The Port of Long Beach saw 10% of its 27,000 lingering containers move out since last Wednesday. The port has approximately 18,900 containers being charged penalties.

“This is a sign that the surcharge is having its intended effect, but clearly there is more work to do,” said Noel Hacegaba, COO of the Port of Long Beach. “The ocean carriers are stepping up and coordinating with the shippers, terminals, railroads and motor carriers to look for the fastest way to push inbound containers out of the terminals.”

The 58,900 late containers at these ports represent a much-needed economic injection for the U.S. economy — a handsome $2,585,651,100 in trade, based on a per-import twenty-foot equivalent unit value of $43,899 (the average of containerized import TEUs at the Port of Los Angeles in 2020).

The Harbor Trucking Association tells American Shipper it continues to face the same issues with the terminals.

“Our hurdle has been and continues to be empty container returns,” said Matt Schrap, CEO of the Harbor Trucking Association. “While there has been movement on a limited number of sweeper vessels beginning to call to the port complex, we need consistent and continuous empty sweeper dispatch in order to free up space on dock and in our yards.”

Duration of trucks at the terminals at the Port of LA and Long Beach show slow-moving trade this past Saturday.

Halloween was more trick than treat.

Weston LaBar, head of strategy for Long Beach-based logistics company Cargomatic, tells American Shipper his team continues to see an increase in the volume of containers moved every week.

“For us, the major issues are not about moving imports but rather continue to be around empty return restrictions that can lead to capacity constraints around chassis and yard storage,” explained LaBar. 

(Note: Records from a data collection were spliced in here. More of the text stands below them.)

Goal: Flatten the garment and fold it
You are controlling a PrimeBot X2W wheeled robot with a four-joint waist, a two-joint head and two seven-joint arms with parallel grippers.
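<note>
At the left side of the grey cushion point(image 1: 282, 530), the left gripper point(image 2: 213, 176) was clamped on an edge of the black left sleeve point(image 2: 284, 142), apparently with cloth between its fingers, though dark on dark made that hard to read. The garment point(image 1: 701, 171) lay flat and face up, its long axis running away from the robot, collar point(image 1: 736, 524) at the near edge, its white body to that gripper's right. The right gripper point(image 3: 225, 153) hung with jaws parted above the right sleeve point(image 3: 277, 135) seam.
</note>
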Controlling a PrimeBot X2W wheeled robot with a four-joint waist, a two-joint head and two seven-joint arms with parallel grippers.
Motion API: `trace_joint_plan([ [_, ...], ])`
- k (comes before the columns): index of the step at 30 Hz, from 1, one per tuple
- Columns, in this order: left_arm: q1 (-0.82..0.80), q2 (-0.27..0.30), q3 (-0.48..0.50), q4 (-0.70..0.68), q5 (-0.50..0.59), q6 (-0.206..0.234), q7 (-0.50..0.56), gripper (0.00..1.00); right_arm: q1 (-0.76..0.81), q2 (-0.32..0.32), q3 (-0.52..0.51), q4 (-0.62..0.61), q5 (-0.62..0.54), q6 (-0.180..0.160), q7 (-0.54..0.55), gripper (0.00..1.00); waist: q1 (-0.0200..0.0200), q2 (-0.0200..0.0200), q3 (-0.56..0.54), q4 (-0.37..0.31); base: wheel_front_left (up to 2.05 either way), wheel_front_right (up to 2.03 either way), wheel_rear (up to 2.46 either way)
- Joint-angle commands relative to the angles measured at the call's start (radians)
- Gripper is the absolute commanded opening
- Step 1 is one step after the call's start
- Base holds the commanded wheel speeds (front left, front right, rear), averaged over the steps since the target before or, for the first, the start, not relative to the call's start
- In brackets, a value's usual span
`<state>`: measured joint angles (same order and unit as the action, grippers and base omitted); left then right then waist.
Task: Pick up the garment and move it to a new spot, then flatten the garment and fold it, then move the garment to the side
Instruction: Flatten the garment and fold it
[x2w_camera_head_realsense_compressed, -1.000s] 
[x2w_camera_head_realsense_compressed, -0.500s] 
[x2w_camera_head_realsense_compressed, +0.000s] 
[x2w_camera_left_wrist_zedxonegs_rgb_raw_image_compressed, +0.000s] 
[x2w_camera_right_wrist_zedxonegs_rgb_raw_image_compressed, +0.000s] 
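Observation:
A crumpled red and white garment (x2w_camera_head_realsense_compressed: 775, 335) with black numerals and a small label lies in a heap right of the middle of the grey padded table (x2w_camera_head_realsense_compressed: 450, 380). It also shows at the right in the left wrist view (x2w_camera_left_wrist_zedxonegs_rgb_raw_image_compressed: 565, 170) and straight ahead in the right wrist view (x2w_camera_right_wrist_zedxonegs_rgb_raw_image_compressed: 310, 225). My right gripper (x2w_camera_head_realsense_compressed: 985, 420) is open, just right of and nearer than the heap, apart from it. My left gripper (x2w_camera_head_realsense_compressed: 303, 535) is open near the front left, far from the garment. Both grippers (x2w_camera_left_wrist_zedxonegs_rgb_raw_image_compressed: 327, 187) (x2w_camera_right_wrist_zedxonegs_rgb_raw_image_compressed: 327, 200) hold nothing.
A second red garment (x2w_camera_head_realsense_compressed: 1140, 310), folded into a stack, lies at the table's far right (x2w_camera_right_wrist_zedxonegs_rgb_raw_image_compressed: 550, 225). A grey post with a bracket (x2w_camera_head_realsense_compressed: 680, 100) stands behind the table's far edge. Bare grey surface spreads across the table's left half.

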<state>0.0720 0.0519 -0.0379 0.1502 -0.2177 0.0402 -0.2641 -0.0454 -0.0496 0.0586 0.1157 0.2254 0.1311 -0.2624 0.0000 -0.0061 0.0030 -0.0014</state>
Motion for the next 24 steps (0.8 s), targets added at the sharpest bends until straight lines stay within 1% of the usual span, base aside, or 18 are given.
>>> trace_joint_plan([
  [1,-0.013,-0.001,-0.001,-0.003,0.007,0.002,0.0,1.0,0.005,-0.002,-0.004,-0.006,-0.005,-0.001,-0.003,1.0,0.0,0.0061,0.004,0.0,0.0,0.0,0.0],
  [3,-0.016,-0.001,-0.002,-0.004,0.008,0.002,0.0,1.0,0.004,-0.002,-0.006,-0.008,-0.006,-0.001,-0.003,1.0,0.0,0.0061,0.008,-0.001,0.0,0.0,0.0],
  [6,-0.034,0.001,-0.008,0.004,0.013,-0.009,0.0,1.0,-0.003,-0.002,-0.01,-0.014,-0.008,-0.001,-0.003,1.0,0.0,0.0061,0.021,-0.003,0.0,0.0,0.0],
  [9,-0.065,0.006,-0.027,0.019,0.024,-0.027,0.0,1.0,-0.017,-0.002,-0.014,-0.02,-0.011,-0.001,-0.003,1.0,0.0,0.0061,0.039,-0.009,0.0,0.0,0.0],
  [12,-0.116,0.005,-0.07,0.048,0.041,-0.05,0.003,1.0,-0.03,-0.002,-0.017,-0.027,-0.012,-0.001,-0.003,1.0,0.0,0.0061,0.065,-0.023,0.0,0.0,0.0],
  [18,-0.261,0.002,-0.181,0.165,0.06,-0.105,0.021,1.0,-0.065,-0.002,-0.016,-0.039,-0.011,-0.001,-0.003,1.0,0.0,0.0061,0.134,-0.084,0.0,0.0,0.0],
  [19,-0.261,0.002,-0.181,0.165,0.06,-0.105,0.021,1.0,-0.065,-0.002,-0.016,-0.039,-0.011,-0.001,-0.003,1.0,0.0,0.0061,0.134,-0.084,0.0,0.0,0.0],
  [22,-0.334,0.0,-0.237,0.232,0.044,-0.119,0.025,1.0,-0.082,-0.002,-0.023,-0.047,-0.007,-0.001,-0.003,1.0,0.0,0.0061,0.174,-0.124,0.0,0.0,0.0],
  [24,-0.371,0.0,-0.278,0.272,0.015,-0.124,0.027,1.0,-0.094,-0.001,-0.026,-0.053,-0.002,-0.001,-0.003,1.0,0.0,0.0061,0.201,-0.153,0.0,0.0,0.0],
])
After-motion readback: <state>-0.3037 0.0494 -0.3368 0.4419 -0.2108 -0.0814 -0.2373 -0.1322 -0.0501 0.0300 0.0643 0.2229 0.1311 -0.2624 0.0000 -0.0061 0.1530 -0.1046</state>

“What the focus of the ports and public sector needs to be on is empty container storage and returns. The fee won’t solve any issues of port congestion without solving for the underlying contributing factors around empty containers.” 

To move out those empty containers, sweeper vessels are being deployed to both ports. In the past month, the Port of Long Beach has had five sweepers come, and two more are scheduled to arrive this week. 

Hacegaba tells American Shipper an estimated 30% of all containers sitting on the terminals are empties and they are encouraging ocean carriers to match 100% of their inbound loads on their outgoing vessels to maximize the evacuation of empties.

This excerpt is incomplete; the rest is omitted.